TaskGroup limit amount of memory usage for lots of tasks

Question

I'm trying to build a chunked file uploading mechanism using modern Swift Concurrency. There is a streamed file reader which I'm using to read files chunk by chunk of 1mb size. It has two closures nextChunk: (DataChunk) -> Void and completion: () - Void. The first one gets called as many times as there is data read from InputStream of a chunk size.

In order to make this reader compliant to Swift Concurrency I made the extension and created AsyncStream which seems to be the most suitable for such a case.

public extension StreamedFileReader {
    func read() -> AsyncStream<DataChunk> {
        AsyncStream { continuation in
            self.read(nextChunk: { chunk in
                continuation.yield(chunk)
            }, completion: {
                continuation.finish()
            })
        }
    }
}

Using this AsyncStream I read some file iteratively and make network calls like this:

func process(_ url: URL) async {
    // ...
    do {
        for await chunk in reader.read() {
            let request = // ...
            _ = try await service.upload(data: chunk.data, request: request)
        }
    } catch let error {
        reader.cancelReading()
        print(error)
    }
}

The issue there is that there is no any limiting mechanism I'm aware of that won't allow to execute more than N network calls. Thus when I'm trying to upload huge file (5Gb) memory consumption grows drastically. Because of that the idea of streamed reading of file makes no sense as it'd be easier to read the entire file into the memory (it's a joke but looks like that).

In contrast, if I'm using a good old GCD everything works like a charm:

func process(_ url: URL) {
    let semaphore = DispatchSemaphore(value: 5) // limit to no more than 5 requests at a given time
    let uploadGroup = DispatchGroup()
    let uploadQueue = DispatchQueue.global(qos: .userInitiated)
    uploadQueue.async(group: uploadGroup) {
        // ...
        reader.read(nextChunk: { chunk in
            let requset = // ...
            uploadGroup.enter()
            semaphore.wait()
            service.upload(chunk: chunk, request: requset) {
                uploadGroup.leave()
                semaphore.signal()
            }
        }, completion: { _ in
            print("read completed")
        })
    }    
}

Well it is not exactly the same behavior as it uses a concurrent DispatchQueue when AsyncStream runs sequentially.

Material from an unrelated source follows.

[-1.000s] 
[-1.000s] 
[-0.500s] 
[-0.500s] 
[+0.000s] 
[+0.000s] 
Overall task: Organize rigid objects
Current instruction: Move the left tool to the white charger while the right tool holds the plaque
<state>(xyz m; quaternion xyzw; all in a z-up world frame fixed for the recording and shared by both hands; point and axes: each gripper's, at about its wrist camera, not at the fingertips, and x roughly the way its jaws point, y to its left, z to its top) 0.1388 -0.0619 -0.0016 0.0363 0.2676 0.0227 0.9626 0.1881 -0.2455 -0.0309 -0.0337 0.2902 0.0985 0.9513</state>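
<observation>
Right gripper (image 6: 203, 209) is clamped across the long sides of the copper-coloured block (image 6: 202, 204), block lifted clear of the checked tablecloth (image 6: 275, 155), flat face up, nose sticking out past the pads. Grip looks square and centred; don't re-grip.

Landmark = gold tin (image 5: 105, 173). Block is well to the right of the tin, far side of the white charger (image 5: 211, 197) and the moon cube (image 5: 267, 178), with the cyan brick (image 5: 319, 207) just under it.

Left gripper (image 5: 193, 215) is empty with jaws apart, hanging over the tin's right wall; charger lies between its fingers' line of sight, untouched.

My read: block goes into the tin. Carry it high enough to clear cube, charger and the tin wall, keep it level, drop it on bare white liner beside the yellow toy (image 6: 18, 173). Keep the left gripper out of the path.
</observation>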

So I did a little research and found out that probably TaskGroup is what I need in this case. It allows to run async tasks in parallel etc.

I tried it this way:

func process(_ url: URL) async {
    // ...
    do {
        let totalParts = try await withThrowingTaskGroup(of: Void.self) { [service] group -> Int in
            var counter = 1
            for await chunk in reader.read() {
                let request = // ...
                group.addTask {
                    _ = try await service.upload(data: chunk.data, request: request)
                }
                counter = chunk.index
            }
            return counter
        }
    } catch let error {
        reader.cancelReading()
        print(error)
    }
}

In that case memory consumption is even more that in example with AsyncStream iterating!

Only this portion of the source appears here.